Alter Natura – Museo de Arte de Pereira

Alter Natura – Museo de Arte de Pereira

I am excited to be part of the exhibition Alter Natura at Museo de Arte de Pereira in Pereira, Colombia with the artworks Pirañas and Dancing Frogs. The opening of the exhibition took place on May 19, 2023.

Alter Natura is a broad exhibition, where different contemporary artists reflect through their artworks on the importance of natural resources, the impact of our interventions and the possibilities of building more sustainable futures.

 

 

About Piranhas, 1992:

A school of 170 piranha fish have been arranged in space, to depict the idea and the movement of the Amazon river. This installation is the result of a workshop held in the Amazon basin in Brazil. 25 artists from countries around the world were invited to make art in the rain forest for three weeks.

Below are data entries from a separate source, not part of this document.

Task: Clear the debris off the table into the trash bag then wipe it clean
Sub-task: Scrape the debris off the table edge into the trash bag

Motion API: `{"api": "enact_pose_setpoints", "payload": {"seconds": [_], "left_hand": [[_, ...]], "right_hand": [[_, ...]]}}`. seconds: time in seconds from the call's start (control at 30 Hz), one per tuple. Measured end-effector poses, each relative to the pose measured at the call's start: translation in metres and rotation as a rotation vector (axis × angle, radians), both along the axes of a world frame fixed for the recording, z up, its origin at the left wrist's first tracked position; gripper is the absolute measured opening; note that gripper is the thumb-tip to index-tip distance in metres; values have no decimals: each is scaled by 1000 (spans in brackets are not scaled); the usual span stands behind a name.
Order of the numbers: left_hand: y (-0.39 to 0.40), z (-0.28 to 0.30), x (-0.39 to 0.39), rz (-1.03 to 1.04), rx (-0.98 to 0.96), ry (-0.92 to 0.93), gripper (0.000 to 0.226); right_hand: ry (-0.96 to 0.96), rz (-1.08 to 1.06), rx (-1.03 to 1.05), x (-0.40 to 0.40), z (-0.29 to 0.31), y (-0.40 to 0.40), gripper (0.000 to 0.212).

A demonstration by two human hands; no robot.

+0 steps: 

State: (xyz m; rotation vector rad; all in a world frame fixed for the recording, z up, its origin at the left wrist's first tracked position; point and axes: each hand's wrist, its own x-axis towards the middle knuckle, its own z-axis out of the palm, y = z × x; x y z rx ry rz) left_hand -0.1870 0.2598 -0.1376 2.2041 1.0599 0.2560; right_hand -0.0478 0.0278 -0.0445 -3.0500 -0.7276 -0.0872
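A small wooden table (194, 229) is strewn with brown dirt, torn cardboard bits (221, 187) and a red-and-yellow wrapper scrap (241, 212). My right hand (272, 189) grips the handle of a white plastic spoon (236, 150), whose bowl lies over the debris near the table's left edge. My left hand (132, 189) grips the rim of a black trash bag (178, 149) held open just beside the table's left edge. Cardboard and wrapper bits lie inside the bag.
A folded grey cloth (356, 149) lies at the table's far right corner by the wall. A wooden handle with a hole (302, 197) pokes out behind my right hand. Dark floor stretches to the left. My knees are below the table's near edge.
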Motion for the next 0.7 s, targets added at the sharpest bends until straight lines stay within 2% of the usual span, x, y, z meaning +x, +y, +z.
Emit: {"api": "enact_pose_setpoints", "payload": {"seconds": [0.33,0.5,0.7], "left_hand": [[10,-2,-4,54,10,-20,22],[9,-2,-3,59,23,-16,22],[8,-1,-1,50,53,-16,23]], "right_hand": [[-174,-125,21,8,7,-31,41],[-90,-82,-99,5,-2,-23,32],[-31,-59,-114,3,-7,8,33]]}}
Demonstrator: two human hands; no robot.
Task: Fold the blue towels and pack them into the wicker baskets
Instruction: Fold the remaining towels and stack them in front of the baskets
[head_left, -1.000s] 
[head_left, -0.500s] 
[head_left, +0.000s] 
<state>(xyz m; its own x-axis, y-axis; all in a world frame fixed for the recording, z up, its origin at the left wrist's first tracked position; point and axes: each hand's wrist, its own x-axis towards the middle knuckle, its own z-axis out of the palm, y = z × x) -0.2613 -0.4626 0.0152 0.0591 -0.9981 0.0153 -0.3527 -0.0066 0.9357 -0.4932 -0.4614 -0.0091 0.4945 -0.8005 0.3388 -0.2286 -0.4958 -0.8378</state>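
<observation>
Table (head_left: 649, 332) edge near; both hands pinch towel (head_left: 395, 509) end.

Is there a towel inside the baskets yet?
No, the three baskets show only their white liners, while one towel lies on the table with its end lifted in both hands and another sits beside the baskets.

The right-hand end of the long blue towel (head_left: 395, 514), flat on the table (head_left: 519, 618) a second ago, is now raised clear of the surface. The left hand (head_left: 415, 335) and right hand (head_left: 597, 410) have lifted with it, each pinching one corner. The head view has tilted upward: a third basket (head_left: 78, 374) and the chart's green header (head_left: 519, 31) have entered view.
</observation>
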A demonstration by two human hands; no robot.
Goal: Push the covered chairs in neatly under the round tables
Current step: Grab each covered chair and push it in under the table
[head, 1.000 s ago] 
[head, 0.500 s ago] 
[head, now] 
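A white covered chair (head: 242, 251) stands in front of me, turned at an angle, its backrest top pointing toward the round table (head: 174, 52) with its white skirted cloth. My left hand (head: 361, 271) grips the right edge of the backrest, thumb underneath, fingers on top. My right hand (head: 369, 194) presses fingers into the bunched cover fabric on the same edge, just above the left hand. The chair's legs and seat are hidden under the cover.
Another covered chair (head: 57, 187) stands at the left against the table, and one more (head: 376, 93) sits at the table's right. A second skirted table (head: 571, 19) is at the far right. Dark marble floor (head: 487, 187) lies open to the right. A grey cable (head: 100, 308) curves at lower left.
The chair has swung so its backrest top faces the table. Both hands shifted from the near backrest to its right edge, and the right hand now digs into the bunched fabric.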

I decided to work with native material that could not be found anywhere else, and that depicted the sense of the place where it came from. The preserved piranha fish are sold as souvenirs for tourists. With their mouths wide open, they seem to be swimming after the viewer, showing their sharp teeth, and their eyes and bellies painted red. These ferocious looking piranhas seem to fulfill the tourists’ ideas and fantasies of the rain forest; the rain forest which itself embodies the notion of nature as threatening, wild and dangerous.

 

About Dancing Frogs, 1990:

A geometric arrangement of frogs is suspended in space, functioning as a drawing against the white walls. When the viewer gets close, he or she discovers that the frogs are real, preserved biological specimens. Their legs and arms have been stretched out, in the stylized geometrization of nature, which is

characteristic of precolumbian zoormorphic and anthropomorphic representations. The repetition in number creates the suggestion of movement, as in film and animation.

I wanted to raise questions about representation. Why is it morally correct, and even educational, to contemplate taxidermic animals at the Museum of Natural History; whereas it is questionable if they are presented, both as art and as representation of death? What is it about us that make us edit reality and leave out whatever reminds us of our own mortality and animalness?